EXERCISE BRIEF -
Print every line below exactly. Skip the pictures.
--- SUPPLIED INFORMATION ---
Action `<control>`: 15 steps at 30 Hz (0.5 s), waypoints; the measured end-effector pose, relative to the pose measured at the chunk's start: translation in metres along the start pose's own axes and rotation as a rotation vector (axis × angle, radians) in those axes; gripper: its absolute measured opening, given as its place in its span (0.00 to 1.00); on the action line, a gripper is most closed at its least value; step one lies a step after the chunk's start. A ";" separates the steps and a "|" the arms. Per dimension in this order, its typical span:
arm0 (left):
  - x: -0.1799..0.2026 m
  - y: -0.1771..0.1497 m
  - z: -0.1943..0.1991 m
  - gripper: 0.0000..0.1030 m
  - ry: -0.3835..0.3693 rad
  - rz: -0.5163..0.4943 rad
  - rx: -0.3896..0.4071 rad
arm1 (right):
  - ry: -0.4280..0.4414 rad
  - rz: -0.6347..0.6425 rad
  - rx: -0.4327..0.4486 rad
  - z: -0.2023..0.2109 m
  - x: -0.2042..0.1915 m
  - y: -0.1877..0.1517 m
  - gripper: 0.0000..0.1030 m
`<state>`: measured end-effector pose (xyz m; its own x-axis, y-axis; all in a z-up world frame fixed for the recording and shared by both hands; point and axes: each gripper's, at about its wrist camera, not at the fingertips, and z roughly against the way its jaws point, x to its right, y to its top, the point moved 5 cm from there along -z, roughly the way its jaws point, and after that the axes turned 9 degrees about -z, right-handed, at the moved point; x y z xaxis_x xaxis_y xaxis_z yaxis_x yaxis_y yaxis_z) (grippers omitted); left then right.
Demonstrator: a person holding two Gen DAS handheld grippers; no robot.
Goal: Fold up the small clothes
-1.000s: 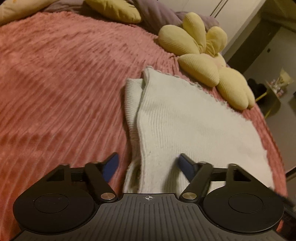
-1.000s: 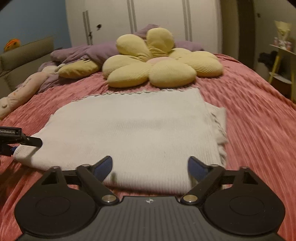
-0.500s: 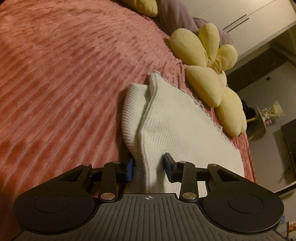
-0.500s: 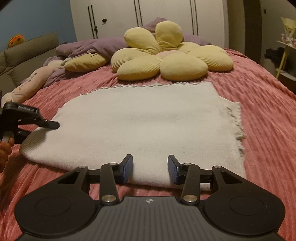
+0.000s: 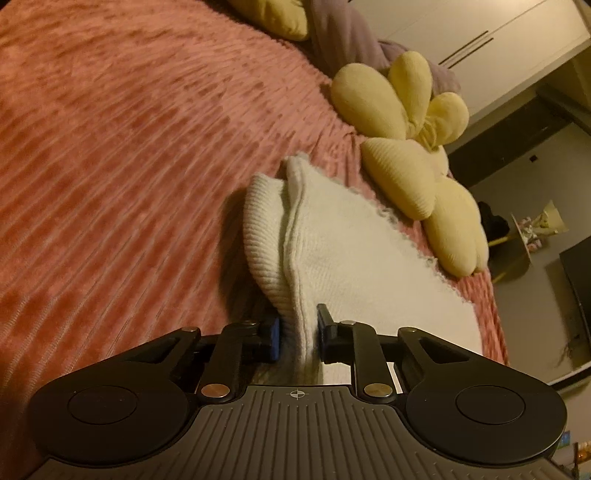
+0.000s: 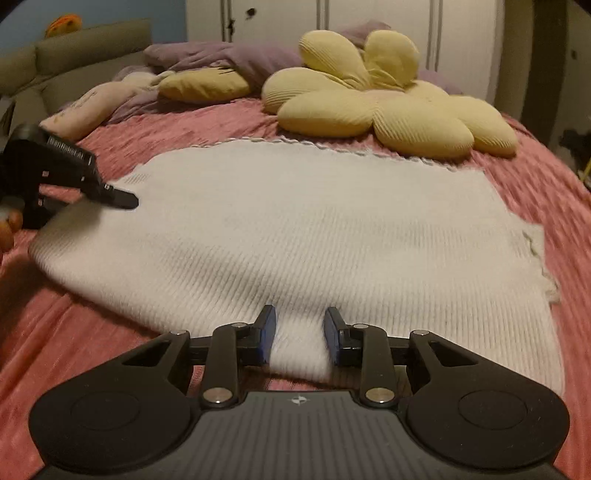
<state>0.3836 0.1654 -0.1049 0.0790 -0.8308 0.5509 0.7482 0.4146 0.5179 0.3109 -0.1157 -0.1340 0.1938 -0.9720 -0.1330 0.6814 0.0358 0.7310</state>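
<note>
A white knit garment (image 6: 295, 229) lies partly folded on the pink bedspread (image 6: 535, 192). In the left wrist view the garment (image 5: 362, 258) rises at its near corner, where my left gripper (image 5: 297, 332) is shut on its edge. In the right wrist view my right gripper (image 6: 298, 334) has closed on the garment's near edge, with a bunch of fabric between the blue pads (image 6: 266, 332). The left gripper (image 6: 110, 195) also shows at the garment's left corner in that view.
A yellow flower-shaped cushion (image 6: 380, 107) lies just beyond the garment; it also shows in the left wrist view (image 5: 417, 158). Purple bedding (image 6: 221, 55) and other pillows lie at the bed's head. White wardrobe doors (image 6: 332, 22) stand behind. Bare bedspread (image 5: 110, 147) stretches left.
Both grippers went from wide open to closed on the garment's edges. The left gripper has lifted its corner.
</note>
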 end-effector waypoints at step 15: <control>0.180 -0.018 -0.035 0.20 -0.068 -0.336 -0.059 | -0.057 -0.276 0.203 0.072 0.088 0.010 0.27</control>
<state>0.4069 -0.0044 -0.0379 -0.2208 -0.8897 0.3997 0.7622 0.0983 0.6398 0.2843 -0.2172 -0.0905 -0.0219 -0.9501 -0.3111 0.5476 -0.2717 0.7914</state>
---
EXPECTED ANSWER -
Action `<control>`: 15 steps at 30 Hz (0.5 s), waypoints; the measured end-effector pose, relative to the pose measured at the chunk's start: translation in metres along the start pose's own axes and rotation as a rotation vector (axis × angle, radians) in those axes; gripper: its absolute measured opening, given as its place in its span (0.00 to 1.00); on the action line, a gripper is most closed at its least value; step one lies a step after the chunk's start. A ";" separates the steps and a "|" the arms. Per dimension in this order, its typical span:
arm0 (left):
  - x: -0.1799..0.2026 m
  - y: -0.1771..0.1497 m
  - z: -0.1943..0.1991 m
  - gripper: 0.0000..0.1030 m
  - ry: -0.3835..0.3693 rad
  - rz: -0.5163..0.4943 rad
  - rx: -0.3896..0.4071 rad
arm1 (right):
  - ry: -0.4280..0.4414 rad
  - rz: -0.6347..0.6425 rad
  - rx: -0.4327..0.4486 rad
  - z: -0.2023..0.2109 m
  - x: -0.2042..0.1915 m
  - y: -0.1877..0.1517 m
  - gripper: 0.0000..0.1030 m
`<state>`: measured end-effector pose (xyz m; its own x-axis, y-axis; all in a z-up world frame fixed for the recording and shared by both hands; point and axes: each gripper's, at about its wrist camera, not at the fingertips, and z roughly against the way its jaws point, x to its right, y to its top, the point moved 5 cm from there along -z, roughly the way its jaws point, and after that the axes turned 9 degrees about -z, right-handed, at the moved point; x y z xaxis_x xaxis_y xaxis_z yaxis_x yaxis_y yaxis_z) (grippers omitted); left then right.
Demonstrator: a person holding two Gen DAS handheld grippers; no robot.
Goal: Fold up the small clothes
-1.000s: 
-1.000s: 
-0.500s: 
-0.500s: 
+0.000s: 
+0.000s: 
<state>0.3836 0.1654 -0.1049 0.0790 -0.8308 0.5509 0.7482 0.4146 0.5179 0.3109 -0.1157 -0.1340 0.1938 -0.9720 -0.1330 0.6814 0.0358 0.7310</state>
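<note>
A white knit garment (image 6: 295, 229) lies partly folded on the pink bedspread (image 6: 535, 192). In the left wrist view the garment (image 5: 362, 258) rises at its near corner, where my left gripper (image 5: 297, 332) is shut on its edge. In the right wrist view my right gripper (image 6: 298, 334) has closed on the garment's near edge, with a bunch of fabric between the blue pads (image 6: 266, 332). The left gripper (image 6: 110, 195) also shows at the garment's left corner in that view.
A yellow flower-shaped cushion (image 6: 380, 107) lies just beyond the garment; it also shows in the left wrist view (image 5: 417, 158). Purple bedding (image 6: 221, 55) and other pillows lie at the bed's head. White wardrobe doors (image 6: 332, 22) stand behind. Bare bedspread (image 5: 110, 147) stretches left.
Both grippers went from wide open to closed on the garment's edges. The left gripper has lifted its corner.
</note>
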 end-effector waypoints at step 15: <control>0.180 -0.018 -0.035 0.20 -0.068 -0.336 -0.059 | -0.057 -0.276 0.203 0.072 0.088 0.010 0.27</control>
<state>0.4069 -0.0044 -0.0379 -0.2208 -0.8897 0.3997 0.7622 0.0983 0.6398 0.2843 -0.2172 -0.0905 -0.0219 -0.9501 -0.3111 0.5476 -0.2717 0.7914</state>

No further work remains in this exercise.